Comment la relation avec le staff a-t-elle évolué, en particulier les échanges avec Guillaume Gill et Érick Mathé ?
J’avais déjà cette habitude car Guillaume et Érick fonctionnent dans l’échange. On s’inscrit dans une certaine continuité : j’essaie d’être aussi un relai pour les joueurs et, entre le staff et les joueurs.

Le capitaine peut devoir aussi parfois s’effacer derrière l’intérêt général ?
Ce n’est pas un problème à porter un sujet qui est accepté par la majorité du groupe. J’essaie toujours d’être dans le consensus car dans un groupe il existe des sensibilités différentes. Je me pose en rassembleur et je mets éventuellement mes états d’âme de côté.

Les deux victoires de la semaine sont-elles totalement satisfaisantes ?
On s’attendait à gagner à remporter ces deux matchs mais peut-être pas avec autant d’écart. Nous avons su mettre la manière pour réaliser des écarts assez larges. Ces victoires ont été construites en mobilisant tous les joueurs d’un groupe assez large. Sur chaque match, nous avons mis de l’énergie pendant 60 minutes et nous avons terminé fort nos matchs.

Après 6 mois sans rassemblement, comment se reconnecter pour être performant ?
L’équipe s’est rapidement mise en action. Cela fait maintenant trois compétitions que l’on fonctionne avec Guillaume Gille qui a mis beaucoup de choses en place. Il existe un socle qui permet de rebasculer en mode équipe de France et de mettre en place nos savoir-faire. Tout ce travail effectué depuis deux ans, permet une mise en route plus rapide.

Sur le poste de pivot, voici plusieurs compétitions que vous partagez le poste avec Ludovic Fabregas et Nicolas Tournat ?
Nous disposons d’un groupe élargi avec plusieurs très bons joueurs par poste et logiquement il y a des rotations. Cela fait partie du fonctionnement et lorsque nous sommes tous les trois, nous savons que nous jouerons chacun par période. C’est bien car cela permet de ne pas toujours tirer sur les mêmes et de garder de la fraicheur.
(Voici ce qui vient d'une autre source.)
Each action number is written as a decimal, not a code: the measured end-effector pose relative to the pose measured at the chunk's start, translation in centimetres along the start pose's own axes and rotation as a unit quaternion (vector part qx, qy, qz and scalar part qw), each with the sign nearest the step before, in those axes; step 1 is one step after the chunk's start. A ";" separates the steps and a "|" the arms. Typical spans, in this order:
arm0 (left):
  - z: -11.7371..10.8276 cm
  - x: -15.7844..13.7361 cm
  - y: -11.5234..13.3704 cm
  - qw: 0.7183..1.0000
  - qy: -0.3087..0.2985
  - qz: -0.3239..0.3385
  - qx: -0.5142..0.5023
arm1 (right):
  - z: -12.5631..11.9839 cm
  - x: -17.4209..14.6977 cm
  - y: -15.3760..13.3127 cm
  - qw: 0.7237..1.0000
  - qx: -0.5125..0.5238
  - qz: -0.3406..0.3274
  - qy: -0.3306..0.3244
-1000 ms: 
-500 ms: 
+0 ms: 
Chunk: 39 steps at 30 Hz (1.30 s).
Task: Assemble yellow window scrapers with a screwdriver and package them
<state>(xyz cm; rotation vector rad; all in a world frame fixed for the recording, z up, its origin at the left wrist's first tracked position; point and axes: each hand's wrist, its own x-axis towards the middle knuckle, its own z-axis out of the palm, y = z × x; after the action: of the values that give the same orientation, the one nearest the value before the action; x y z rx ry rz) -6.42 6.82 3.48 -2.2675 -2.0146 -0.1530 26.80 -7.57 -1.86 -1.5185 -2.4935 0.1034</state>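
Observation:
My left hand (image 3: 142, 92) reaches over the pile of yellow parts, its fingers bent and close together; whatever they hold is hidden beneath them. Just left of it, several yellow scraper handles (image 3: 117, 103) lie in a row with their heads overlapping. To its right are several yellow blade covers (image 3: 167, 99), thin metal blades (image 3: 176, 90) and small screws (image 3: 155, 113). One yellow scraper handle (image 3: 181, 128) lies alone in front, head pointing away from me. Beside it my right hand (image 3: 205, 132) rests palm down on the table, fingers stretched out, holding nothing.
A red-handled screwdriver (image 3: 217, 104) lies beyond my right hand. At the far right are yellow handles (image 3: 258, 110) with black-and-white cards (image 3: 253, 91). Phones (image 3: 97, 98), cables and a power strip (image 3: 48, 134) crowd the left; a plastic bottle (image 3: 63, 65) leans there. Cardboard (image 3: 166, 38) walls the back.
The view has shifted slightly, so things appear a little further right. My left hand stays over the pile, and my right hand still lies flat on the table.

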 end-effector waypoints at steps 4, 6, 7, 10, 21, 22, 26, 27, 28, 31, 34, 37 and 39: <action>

Où en es-tu avec ce pied gauche douloureux qui t’a fait souffrir et même manqué des matchs en début de saison ?
C’est un peu au jour le jour. Je n’ai pas vraiment le temps de récupérer et de travailler dessus. Donc pour l’instant, cela reste un peu compliqué. J’essaie de faire au mieux mais ce n’est pas optimal.

La fin de carrière de ton aîné et son avenir sont souvent évoqués mais ces questions se poseront bientôt aussi pour toi, non ?
Je commence à y penser mais je ne sais pas vraiment ce que je ferai, il n’y a rien de précis. Le handball est ma passion et j’aimerais continuer à m’impliquer, mais peut-être pas de manière continue. En fait, on verra en fonction des opportunités car j’ai aussi envie de voir autre chose et de prendre du temps pour ma famille.

En quoi le titre olympique de Tokyo permet de se projeter plus sereinement sur ceux de Paris 2024 ?
Avoir touché à ce qu’il fallait toucher dans le sport, c’est certain que cela dégage un sentiment de plénitude. Cela peut-être aussi à double tranchant : se reposer sur tes lauriers et perdre un degré d’envie et de précision ou, à contrario, décupler ton envie d’y retourner. Il existe 1000 chemins possibles pour aller au bout d’une aventure.

Selon toi, la France sera-t-elle encore favorite en janvier prochain pour le Mondial ?
Bien sûr. À chaque compétition, on arrive très souvent dans les derniers carrés et dans les matchs couperets. Nous ferons une nouvelle fois partie des favoris mais un Mondial, c’est très long avec beaucoup de matchs, il faudra donc bien gérer. Nous sortons d’une 4e place sur le dernier Euro alors je pense qu’on se rendra en Pologne avec un esprit revanchard. On a hâte d’y être.